§ Prompt
Go through the following data and transcribe exactly the stretch of lines from the one holding "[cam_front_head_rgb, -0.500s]" to the one holding "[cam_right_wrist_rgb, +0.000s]", both included.

§ Data to use
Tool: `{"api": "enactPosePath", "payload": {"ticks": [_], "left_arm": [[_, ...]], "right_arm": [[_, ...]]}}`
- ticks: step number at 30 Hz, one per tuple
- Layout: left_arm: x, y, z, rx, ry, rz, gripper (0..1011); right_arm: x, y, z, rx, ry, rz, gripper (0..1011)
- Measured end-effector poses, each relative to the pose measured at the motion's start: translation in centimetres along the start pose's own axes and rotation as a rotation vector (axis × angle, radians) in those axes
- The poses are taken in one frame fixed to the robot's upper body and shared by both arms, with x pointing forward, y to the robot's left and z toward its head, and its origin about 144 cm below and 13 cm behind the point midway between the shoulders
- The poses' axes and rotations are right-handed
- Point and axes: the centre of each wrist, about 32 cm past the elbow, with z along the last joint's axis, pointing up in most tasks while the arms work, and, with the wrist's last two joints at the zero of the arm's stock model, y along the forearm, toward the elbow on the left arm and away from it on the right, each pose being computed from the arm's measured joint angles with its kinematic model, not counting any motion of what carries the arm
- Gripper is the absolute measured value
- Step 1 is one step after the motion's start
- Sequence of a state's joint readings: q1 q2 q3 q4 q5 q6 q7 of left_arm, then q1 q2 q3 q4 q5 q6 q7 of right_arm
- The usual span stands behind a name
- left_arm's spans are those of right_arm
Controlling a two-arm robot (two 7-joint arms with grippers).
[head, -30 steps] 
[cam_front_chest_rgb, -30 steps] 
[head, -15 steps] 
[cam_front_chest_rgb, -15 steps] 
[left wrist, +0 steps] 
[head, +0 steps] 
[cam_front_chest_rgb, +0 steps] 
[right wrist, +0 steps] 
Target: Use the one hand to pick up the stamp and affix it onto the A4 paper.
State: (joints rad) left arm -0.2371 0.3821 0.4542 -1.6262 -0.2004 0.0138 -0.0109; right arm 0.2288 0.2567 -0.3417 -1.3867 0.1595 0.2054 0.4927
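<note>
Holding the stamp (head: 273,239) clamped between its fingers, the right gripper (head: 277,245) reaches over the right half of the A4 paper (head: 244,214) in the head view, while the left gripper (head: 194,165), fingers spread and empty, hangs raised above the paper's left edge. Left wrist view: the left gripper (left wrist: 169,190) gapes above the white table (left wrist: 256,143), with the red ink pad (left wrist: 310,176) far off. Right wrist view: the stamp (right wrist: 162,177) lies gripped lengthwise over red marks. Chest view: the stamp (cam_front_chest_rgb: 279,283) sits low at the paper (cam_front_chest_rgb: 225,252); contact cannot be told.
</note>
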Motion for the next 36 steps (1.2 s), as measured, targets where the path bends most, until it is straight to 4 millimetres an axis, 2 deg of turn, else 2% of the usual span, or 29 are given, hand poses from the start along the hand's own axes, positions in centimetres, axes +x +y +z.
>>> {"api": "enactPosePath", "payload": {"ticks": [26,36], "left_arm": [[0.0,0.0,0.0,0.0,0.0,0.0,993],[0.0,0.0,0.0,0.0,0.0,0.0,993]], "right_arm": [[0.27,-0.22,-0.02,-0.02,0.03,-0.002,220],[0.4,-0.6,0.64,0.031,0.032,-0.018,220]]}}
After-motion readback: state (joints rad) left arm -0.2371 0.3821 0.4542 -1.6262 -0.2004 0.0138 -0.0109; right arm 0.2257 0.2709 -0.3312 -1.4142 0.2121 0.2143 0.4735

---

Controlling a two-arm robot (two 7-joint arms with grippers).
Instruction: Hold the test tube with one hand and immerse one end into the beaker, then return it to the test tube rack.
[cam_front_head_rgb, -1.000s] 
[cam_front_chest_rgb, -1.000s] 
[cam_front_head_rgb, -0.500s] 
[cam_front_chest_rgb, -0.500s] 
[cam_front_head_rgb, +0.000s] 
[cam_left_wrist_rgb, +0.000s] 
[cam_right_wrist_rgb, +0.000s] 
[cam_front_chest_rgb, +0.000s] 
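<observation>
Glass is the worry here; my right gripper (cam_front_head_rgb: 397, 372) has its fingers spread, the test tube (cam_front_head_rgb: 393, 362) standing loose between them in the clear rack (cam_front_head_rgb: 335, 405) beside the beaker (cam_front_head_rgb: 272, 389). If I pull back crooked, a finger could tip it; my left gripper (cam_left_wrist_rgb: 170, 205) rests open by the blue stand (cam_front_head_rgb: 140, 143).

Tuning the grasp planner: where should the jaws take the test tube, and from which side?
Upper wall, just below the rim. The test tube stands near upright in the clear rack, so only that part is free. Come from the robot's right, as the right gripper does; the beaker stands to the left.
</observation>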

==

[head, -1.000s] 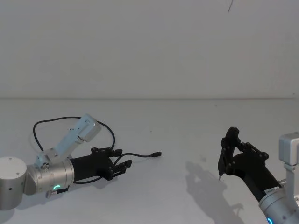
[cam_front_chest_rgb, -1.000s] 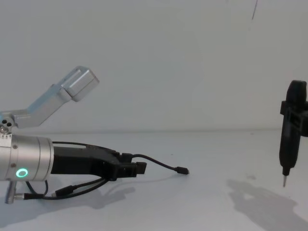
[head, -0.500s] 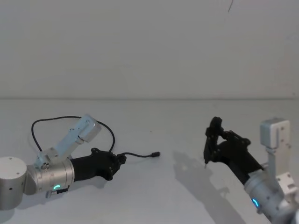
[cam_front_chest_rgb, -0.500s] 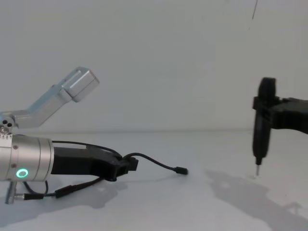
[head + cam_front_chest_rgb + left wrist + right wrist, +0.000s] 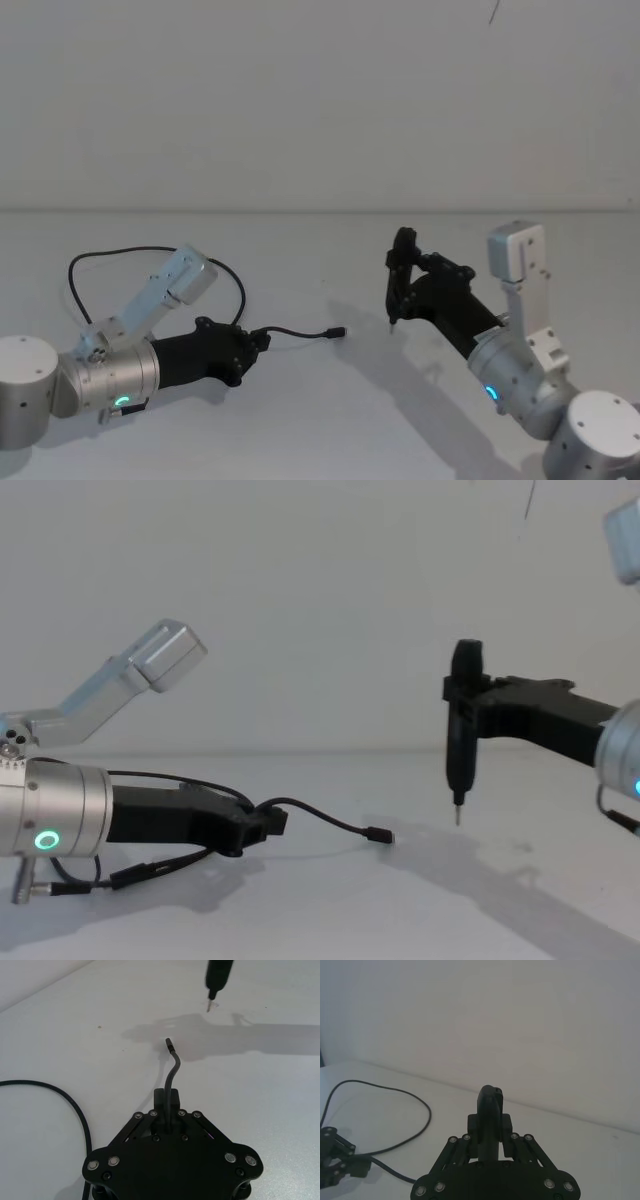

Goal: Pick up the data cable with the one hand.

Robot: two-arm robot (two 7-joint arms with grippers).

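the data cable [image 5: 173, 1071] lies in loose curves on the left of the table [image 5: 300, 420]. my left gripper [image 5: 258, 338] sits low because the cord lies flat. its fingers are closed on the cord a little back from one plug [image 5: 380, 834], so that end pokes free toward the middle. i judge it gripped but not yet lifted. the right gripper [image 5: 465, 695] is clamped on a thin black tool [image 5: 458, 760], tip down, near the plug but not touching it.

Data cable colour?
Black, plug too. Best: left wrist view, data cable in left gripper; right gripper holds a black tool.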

§ Exercise answer
[cam_front_head_rgb, -0.500s] 
[cam_front_chest_rgb, -0.500s] 
[cam_front_head_rgb, +0.000s] 
[cam_left_wrist_rgb, +0.000s] 
[cam_right_wrist_rgb, +0.000s] 

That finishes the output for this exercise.